Nick Fetty | June 7, 2016
Iowa congressman Dave Loebsack introduced a legislative proposal for a National Flood Center during his stop Monday in Iowa City.
Loebsack made his announcement at the University of Iowa’s Stanley Hydraulics Laboratory on the eve of the anniversary of the 2008 flood which devastated much Loebsack’s district in Southeast Iowa. Loebsack plans to introduce The National Flood Research and Education Act (NFREA) to congress. NFREA would establish a consortium within the National Oceanic and Atmospheric Administration and include institutions of higher education “to advance the understanding of the causes of flooding, to conduct research on flooding, flood prevention and other flood-related issues,” according to a press release. NFREA would work closely with other governmental agencies including the U.S. Army Corps of Engineers and build off of research already conducted at the University of Iowa and other institutions.
“We still don’t have, to this day in America, a comprehensive national flood center. A place where we can do so much of the work I think is necessary,” said Loabsack. “We have a great flood center here (at the University of Iowa). We can, I think, teach so much of the rest of the country what we’ve found here at this flood center.”
While Loabsack’s proposal does not directly call for the center to be established at the University of Iowa, he said he would welcome the idea of establishing it on the campus of Iowa’s oldest public university.
“I’d be more than happy if this is where it ended up being. I’d be totally delighted because there’s been more work done here than just about anywhere else in the country on these issues,” he said.
Bipartisan cooperation during flood events was a theme throughout Loebsack’s roughly 10-minute presentation.
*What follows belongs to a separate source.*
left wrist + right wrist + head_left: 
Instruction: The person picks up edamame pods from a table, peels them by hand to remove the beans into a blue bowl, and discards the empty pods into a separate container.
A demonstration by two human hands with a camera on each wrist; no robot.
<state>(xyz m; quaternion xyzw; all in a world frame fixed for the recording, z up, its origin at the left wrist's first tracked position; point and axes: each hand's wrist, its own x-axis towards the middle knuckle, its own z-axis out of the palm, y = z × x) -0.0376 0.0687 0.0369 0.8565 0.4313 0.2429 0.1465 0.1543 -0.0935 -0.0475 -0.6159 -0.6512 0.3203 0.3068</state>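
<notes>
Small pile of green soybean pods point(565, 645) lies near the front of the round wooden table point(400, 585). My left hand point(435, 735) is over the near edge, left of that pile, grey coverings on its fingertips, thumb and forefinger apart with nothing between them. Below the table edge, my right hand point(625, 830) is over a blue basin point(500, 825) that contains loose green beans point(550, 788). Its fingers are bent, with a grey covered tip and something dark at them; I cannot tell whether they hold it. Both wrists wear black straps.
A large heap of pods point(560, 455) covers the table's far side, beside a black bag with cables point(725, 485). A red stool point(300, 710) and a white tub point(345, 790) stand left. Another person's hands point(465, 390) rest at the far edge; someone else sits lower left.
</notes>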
Loebsack – the lone Democrat in Iowa’s congressional delegation – discussed working with Republican Senator Chuck Grassley in 2008 to bring more than $4 billion in tax relief to residents and businesses following the historic flooding. The congressman also discussed how he gave former President George W. Bush an aerial tour of the disaster zone on Air Force One. He even worked with fellow congressman Steve King, who represents Loebsack’s hometown of Sioux City in Iowa’s fourth congressional district, when flooding occurred along the Missouri River.
“I called Steve King and talked to him for 25 minutes and I said ‘Steve, my office has institutional experience. We will do everything we can to help you in your congressional district,'” Loebsack said. “Steve and I don’t see eye-to-eye on very much as you all know politically and on policy, but this is something that could bring us together.”
Loebsack said the $10 million his legislation requested for funding the National Flood Center would be an investment that would save money in the future. The center would also build off of research and monitoring techniques that are already in place.
“I think we’ve got to look at flooding in a comprehensive way. I think we have to test new methods and build on promising methods and techniques so we can better predict and prevent flooding in the first place,” said Loebsack. “Having this national flood center, should we get this legislation through and get this established, I think will allow us to save lives and protect our families and our businesses and our homes and our communities. It would save us billions of dollars eventually down the road.”
In addition to Loebsack, Monday’s event also featured presentations Iowa Flood Center Director Witold Krajewski and IIHR-Hydroscience & Engineering Director Larry Weber. Weber, who also serves on the faculty of the UI’s College of Engineering, said that IIHR-Hydroscience & Engineering has deployed about 230 stream-gauge sensors to monitor Iowa waterways not just for flooding but also water quality and other measures. He also discussed mapping models the center has developed to help the public better prepare for and mitigate future flood events.
“Today as we look forward to the work that we’re doing we continue to advance the technology and the flood forecasting system we have for the state but we’re also working toward creating better community resilience and how we better prepare our communities for the disasters that we haven’t yet seen,” Weber said.
These efforts led to the state of Iowa being award more than $96 million from Housing and Urban Development (HUD) as part of the National Disaster Resilience Competition. Much like Loebsack’s presentation focused on cooperation across political lines, Weber discussed collaboration between rural and urban Iowans on flood-related projects and research.
“It’s becoming an example across the country for how rural residents work with urban communities to reduce flooding, to hold that water back on private lands for public benefit and really bringing that partnership together,” Weber said.
Based on the resources available and the infrastructure put in place by IIHR-Hydroscience & Engineering, Weber said he is eager to do what he and his center can to make Loebsack’s proposal a reality.
“We stand ready to help, we stand ready to serve, and so we’re excited about this opportunity.”